25 Things British Say vs What They Actually Mean (That You Never Knew)

British politeness isn’t alway so polite. We Americans tend to think of Brits, as a quaint and utterly charming people. While many enjoy British humor from Monty Python to Hugh Laurie (yep the mean guy who played House got his start in comedy). Yet, somehow, Americans find a way to forget the British style of dry humor when face-to-face.

1. I Hear What You Say. . .

end

    What Americans Think It Means: I agree.

    What The British Really Mean: I could not possibly disagree more. This discussion is over.

    Talk about your misunderstandings. Our neighbors ‘across the pond’ are subtly trying to tell you to hush.

    2. With The Greatest Respect. . .

    What Americans Think It Means: He/she respects what I have to say.

    What The British Really Mean: You’re an idiot.

    Said, of course, in a really nice way. Nevertheless, the Brit absolutely thinks you couldn’t be more wrong.

    3. That’s A Brave Proposal. . .

    facepalm

      What Americans Think It Means: How courageous of me.

      What The British Really Mean: You are insane.

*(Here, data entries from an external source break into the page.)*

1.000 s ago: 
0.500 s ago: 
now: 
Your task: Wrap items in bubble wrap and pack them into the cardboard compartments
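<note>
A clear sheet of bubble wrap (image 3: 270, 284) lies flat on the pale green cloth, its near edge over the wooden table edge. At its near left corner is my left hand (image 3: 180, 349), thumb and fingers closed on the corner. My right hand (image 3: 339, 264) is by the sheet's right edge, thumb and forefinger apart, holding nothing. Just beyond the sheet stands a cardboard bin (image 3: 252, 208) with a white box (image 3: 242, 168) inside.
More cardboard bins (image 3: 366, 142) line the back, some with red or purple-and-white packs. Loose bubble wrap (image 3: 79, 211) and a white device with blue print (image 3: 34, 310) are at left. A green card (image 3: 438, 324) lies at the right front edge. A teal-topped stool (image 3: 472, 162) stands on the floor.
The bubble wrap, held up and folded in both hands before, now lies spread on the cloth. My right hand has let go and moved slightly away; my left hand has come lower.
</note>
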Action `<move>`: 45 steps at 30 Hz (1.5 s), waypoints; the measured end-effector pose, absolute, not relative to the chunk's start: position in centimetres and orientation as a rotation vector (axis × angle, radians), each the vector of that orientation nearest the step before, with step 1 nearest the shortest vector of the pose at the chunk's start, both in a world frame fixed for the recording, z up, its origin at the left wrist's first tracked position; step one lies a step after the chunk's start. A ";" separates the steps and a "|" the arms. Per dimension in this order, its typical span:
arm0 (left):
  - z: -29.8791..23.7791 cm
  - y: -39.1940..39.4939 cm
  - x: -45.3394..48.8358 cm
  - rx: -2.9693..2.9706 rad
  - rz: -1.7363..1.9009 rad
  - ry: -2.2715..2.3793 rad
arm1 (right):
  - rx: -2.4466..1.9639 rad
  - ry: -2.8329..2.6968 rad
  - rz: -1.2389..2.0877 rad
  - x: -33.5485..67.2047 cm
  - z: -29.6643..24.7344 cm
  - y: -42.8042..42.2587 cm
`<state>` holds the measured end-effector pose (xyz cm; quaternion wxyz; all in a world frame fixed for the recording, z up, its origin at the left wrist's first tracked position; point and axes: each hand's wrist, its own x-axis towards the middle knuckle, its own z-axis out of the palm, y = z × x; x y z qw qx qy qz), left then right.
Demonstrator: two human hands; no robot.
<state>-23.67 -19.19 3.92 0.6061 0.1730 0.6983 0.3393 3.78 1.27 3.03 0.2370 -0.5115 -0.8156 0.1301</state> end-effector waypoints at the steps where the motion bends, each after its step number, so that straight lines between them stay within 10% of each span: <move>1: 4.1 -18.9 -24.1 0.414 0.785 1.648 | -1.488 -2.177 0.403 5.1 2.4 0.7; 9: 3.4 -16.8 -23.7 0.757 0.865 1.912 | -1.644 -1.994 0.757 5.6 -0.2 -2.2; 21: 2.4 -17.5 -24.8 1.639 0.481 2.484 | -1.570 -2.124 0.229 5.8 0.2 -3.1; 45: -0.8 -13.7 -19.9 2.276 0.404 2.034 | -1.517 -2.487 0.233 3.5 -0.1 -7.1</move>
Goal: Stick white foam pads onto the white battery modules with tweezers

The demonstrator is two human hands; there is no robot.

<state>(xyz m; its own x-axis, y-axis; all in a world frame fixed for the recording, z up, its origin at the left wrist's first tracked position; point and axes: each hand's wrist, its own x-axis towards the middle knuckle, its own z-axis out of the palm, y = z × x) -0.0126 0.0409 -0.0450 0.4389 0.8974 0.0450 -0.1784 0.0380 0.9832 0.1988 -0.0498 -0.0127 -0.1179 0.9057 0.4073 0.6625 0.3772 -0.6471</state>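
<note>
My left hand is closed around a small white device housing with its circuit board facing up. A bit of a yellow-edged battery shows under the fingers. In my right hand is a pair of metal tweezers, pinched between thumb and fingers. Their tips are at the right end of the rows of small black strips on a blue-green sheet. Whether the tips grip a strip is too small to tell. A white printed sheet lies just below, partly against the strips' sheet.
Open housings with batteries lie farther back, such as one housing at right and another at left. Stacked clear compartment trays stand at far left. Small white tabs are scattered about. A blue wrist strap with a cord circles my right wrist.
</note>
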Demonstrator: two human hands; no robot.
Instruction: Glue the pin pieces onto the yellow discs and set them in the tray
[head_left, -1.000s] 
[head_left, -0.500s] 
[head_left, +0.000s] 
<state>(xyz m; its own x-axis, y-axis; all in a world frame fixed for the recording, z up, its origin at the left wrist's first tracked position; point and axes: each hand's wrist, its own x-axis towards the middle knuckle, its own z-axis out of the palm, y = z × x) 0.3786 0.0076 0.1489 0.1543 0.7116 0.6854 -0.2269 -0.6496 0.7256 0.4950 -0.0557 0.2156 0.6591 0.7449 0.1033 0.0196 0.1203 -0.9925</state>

      Again, nicely put. But does not change the fact, in the Brit’s mind anyway that you’ve gone and lost your marbles.

      4. I was disappointed in that. . .

      What Americans Think It Means: He/she was disappointed.

      What The British Really Mean: I am incredibly annoyed.

      There is a chasm of difference between disappointed and annoyance. Whatever just happened, don’t let it happen again!

      5. Very Interesting. . .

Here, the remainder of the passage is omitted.